## WHAT YOU WILL DO
Please give all of the data again, character for character, and drop the pictures.

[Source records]
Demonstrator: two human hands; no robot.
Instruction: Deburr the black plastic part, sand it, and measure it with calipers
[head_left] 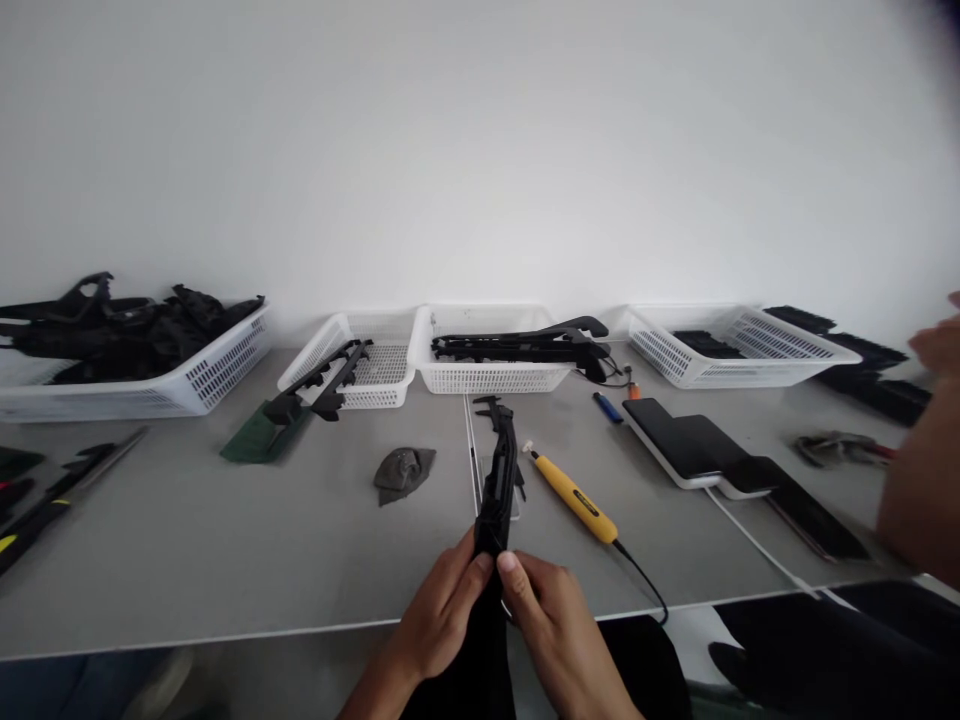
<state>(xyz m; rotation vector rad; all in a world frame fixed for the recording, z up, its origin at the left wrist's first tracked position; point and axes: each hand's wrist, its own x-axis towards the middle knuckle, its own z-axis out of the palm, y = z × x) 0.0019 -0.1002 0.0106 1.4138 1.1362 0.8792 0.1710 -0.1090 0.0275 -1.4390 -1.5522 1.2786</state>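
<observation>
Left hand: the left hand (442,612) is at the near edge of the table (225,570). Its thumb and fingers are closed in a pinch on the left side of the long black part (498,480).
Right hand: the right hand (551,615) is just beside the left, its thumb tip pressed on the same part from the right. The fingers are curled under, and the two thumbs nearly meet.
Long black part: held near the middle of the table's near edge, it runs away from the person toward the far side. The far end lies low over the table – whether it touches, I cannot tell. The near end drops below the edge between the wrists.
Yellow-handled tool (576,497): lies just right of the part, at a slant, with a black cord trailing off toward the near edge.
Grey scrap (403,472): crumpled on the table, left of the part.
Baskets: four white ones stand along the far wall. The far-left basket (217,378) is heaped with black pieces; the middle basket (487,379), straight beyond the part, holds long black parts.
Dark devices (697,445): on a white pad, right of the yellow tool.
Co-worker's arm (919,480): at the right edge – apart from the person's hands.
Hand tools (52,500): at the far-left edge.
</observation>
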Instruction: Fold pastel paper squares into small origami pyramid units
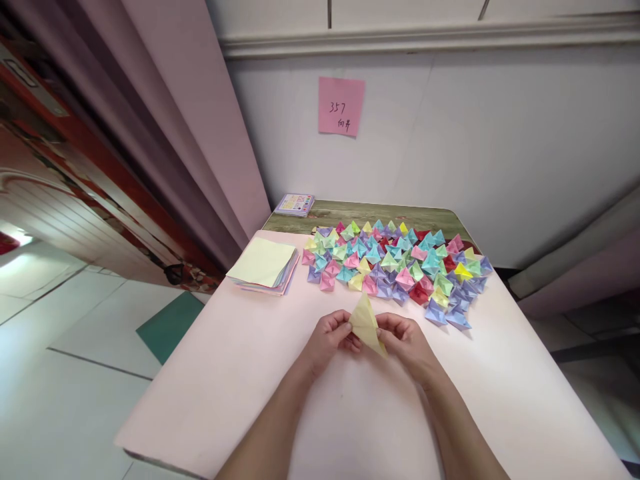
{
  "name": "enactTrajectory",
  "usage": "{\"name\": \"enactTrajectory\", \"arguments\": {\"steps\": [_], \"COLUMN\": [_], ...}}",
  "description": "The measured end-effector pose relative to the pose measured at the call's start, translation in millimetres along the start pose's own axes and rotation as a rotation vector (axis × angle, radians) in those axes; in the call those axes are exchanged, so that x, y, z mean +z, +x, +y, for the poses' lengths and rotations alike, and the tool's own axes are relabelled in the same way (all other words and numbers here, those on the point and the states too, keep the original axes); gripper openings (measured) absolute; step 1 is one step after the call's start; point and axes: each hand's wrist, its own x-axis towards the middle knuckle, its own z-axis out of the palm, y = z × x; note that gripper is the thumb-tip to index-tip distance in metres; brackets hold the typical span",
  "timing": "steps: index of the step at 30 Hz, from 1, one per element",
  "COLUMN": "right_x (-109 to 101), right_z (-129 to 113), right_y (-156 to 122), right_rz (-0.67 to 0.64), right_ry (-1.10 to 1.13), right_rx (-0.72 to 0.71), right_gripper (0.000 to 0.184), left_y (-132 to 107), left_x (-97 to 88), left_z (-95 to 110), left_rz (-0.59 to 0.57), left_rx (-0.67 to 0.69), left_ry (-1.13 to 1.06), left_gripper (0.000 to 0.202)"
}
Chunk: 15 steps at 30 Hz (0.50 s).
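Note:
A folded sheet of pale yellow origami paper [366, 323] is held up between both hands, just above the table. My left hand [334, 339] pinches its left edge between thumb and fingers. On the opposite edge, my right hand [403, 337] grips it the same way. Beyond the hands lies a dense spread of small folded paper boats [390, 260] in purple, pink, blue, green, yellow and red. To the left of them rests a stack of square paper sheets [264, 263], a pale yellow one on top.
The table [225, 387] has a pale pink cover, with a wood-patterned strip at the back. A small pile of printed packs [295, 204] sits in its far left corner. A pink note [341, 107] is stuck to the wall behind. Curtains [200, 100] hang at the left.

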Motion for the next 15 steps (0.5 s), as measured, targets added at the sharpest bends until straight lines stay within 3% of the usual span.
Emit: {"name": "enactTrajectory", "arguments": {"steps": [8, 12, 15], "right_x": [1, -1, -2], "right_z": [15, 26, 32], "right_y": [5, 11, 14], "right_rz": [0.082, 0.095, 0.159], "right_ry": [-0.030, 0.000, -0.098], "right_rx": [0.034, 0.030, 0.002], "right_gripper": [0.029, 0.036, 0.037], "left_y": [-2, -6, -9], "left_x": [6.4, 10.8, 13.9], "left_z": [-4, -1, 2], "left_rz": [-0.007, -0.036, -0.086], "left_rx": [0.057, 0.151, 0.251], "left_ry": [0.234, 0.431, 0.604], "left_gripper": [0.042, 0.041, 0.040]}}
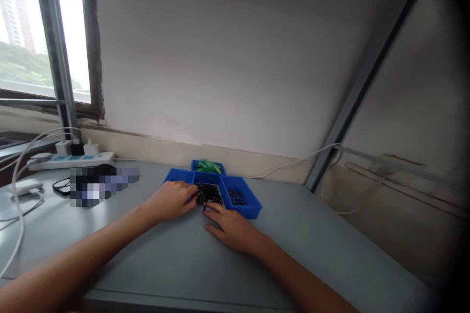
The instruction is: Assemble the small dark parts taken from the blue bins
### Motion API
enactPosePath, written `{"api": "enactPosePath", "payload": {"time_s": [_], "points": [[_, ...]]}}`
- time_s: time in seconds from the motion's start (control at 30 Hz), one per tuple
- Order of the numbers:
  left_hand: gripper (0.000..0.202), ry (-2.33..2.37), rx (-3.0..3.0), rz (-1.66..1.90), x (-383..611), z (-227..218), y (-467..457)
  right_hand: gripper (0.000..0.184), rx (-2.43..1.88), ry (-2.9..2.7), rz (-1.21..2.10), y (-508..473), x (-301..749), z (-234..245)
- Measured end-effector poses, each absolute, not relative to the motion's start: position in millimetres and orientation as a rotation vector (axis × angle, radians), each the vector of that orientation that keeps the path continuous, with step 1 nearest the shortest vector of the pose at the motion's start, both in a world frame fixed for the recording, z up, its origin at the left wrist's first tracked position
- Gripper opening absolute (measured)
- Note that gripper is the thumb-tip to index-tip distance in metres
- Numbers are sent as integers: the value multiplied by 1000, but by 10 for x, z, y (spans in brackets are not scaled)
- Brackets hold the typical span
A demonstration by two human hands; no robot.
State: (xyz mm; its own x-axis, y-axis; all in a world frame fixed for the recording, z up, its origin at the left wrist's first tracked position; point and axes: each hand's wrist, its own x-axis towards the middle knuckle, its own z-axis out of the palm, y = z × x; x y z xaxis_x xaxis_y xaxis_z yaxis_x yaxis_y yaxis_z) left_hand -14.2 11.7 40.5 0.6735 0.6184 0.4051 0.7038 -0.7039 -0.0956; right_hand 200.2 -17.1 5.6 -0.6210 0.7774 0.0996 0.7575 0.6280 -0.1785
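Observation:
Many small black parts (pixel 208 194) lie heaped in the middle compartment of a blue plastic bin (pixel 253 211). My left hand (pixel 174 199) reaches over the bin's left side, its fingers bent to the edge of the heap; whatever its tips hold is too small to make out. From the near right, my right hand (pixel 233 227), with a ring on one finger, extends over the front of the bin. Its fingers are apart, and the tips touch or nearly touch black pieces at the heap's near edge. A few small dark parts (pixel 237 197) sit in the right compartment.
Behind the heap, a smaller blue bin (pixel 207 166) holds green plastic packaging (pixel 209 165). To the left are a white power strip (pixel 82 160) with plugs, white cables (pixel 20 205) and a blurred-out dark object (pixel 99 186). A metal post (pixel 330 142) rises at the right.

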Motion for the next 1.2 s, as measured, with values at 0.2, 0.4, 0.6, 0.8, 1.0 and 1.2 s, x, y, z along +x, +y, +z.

## EXPECTED OUTPUT
Demonstrator: two human hands; no robot.
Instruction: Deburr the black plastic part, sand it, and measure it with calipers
[head_left] 
<state>(xyz m; rotation vector rad; all in a world frame fixed for the recording, z up, its origin at the left wrist's first tracked position; point and axes: each hand's wrist, its own x-axis towards the middle knuckle, its own z-axis out of the palm, y = z × x) 0.0019 -0.1002 0.0106 1.4138 1.1362 0.8792 0.1710 -0.1090 0.0275 -1.4390 -1.5522 1.2786</state>
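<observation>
Left hand: the left hand (442,612) is at the near edge of the table (225,570). Its thumb and fingers are closed in a pinch on the left side of the long black part (498,480).
Right hand: the right hand (551,615) is just beside the left, its thumb tip pressed on the same part from the right. The fingers are curled under, and the two thumbs nearly meet.
Long black part: held near the middle of the table's near edge, it runs away from the person toward the far side. The far end lies low over the table – whether it touches, I cannot tell. The near end drops below the edge between the wrists.
Yellow-handled tool (576,497): lies just right of the part, at a slant, with a black cord trailing off toward the near edge.
Grey scrap (403,472): crumpled on the table, left of the part.
Baskets: four white ones stand along the far wall. The far-left basket (217,378) is heaped with black pieces; the middle basket (487,379), straight beyond the part, holds long black parts.
Dark devices (697,445): on a white pad, right of the yellow tool.
Co-worker's arm (919,480): at the right edge – apart from the person's hands.
Hand tools (52,500): at the far-left edge.
</observation>
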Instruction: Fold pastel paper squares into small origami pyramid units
{
  "name": "enactTrajectory",
  "usage": "{\"name\": \"enactTrajectory\", \"arguments\": {\"steps\": [_], \"COLUMN\": [_], ...}}",
  "description": "The measured end-effector pose relative to the pose measured at the call's start, translation in millimetres along the start pose's own axes and rotation as a rotation vector (axis × angle, radians) in those axes; in the call those axes are exchanged, so that x, y, z mean +z, +x, +y, for the poses' lengths and rotations alike, and the tool's own axes are relabelled in the same way (all other words and numbers here, those on the point and the states too, keep the original axes); gripper openings (measured) absolute; step 1 is one step after the call's start; point and axes: each hand's wrist, its own x-axis towards the middle knuckle, its own z-axis out of the palm, y = z × x; note that gripper is the thumb-tip to index-tip distance in metres; brackets hold the typical span",
  "timing": "steps: index of the step at 30 Hz, from 1, one per element",
  "COLUMN": "right_x (-109 to 101), right_z (-129 to 113), right_y (-156 to 122), right_rz (-0.67 to 0.64), right_ry (-1.10 to 1.13), right_rx (-0.72 to 0.71), right_gripper (0.000 to 0.184), left_y (-132 to 107), left_x (-97 to 88), left_z (-95 to 110), left_rz (-0.59 to 0.57), left_rx (-0.67 to 0.69), left_ry (-1.13 to 1.06), left_gripper (0.000 to 0.202)"
}
Chunk: 15 steps at 30 Hz (0.50 s).
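Note:
A folded sheet of pale yellow origami paper [366, 323] is held up between both hands, just above the table. My left hand [334, 339] pinches its left edge between thumb and fingers. On the opposite edge, my right hand [403, 337] grips it the same way. Beyond the hands lies a dense spread of small folded paper boats [390, 260] in purple, pink, blue, green, yellow and red. To the left of them rests a stack of square paper sheets [264, 263], a pale yellow one on top.
The table [225, 387] has a pale pink cover, with a wood-patterned strip at the back. A small pile of printed packs [295, 204] sits in its far left corner. A pink note [341, 107] is stuck to the wall behind. Curtains [200, 100] hang at the left.
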
Motion for the next 15 steps (0.5 s), as measured, targets added at the sharpest bends until straight lines stay within 3% of the usual span.
Emit: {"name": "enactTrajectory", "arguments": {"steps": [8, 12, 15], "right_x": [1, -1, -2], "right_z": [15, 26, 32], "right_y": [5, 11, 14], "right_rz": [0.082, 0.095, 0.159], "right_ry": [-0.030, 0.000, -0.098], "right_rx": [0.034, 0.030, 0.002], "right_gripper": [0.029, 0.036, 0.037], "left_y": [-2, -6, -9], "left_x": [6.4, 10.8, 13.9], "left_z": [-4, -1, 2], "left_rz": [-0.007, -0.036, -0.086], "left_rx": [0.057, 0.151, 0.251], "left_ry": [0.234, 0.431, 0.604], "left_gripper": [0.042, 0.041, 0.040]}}
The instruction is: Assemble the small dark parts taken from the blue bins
### Motion API
enactPosePath, written `{"api": "enactPosePath", "payload": {"time_s": [_], "points": [[_, ...]]}}`
- time_s: time in seconds from the motion's start (control at 30 Hz), one per tuple
- Order of the numbers:
  left_hand: gripper (0.000..0.202), ry (-2.33..2.37), rx (-3.0..3.0), rz (-1.66..1.90), x (-383..611), z (-227..218), y (-467..457)
  right_hand: gripper (0.000..0.184), rx (-2.43..1.88), ry (-2.9..2.7), rz (-1.21..2.10), y (-508..473), x (-301..749), z (-234..245)
- Measured end-effector poses, each absolute, not relative to the motion's start: position in millimetres and orientation as a rotation vector (axis × angle, radians), each the vector of that orientation that keeps the path continuous, with step 1 nearest the shortest vector of the pose at the motion's start, both in a world frame fixed for the recording, z up, its origin at the left wrist's first tracked position
- Gripper opening absolute (measured)
- Note that gripper is the thumb-tip to index-tip distance in metres
- Numbers are sent as integers: the value multiplied by 1000, but by 10 for x, z, y (spans in brackets are not scaled)
- Brackets hold the typical span
A demonstration by two human hands; no robot.
State: (xyz mm; its own x-axis, y-axis; all in a world frame fixed for the recording, z up, its origin at the left wrist's first tracked position; point and axes: each hand's wrist, its own x-axis towards the middle knuckle, its own z-axis out of the palm, y = z × x; x y z xaxis_x xaxis_y xaxis_z yaxis_x yaxis_y yaxis_z) left_hand -14.2 11.7 40.5 0.6735 0.6184 0.4051 0.7038 -0.7039 -0.0956; right_hand 200.2 -17.1 5.6 -0.6210 0.7774 0.0996 0.7575 0.6280 -0.1785
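Observation:
Many small black parts (pixel 208 194) lie heaped in the middle compartment of a blue plastic bin (pixel 253 211). My left hand (pixel 174 199) reaches over the bin's left side, its fingers bent to the edge of the heap; whatever its tips hold is too small to make out. From the near right, my right hand (pixel 233 227), with a ring on one finger, extends over the front of the bin. Its fingers are apart, and the tips touch or nearly touch black pieces at the heap's near edge. A few small dark parts (pixel 237 197) sit in the right compartment.
Behind the heap, a smaller blue bin (pixel 207 166) holds green plastic packaging (pixel 209 165). To the left are a white power strip (pixel 82 160) with plugs, white cables (pixel 20 205) and a blurred-out dark object (pixel 99 186). A metal post (pixel 330 142) rises at the right.
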
Motion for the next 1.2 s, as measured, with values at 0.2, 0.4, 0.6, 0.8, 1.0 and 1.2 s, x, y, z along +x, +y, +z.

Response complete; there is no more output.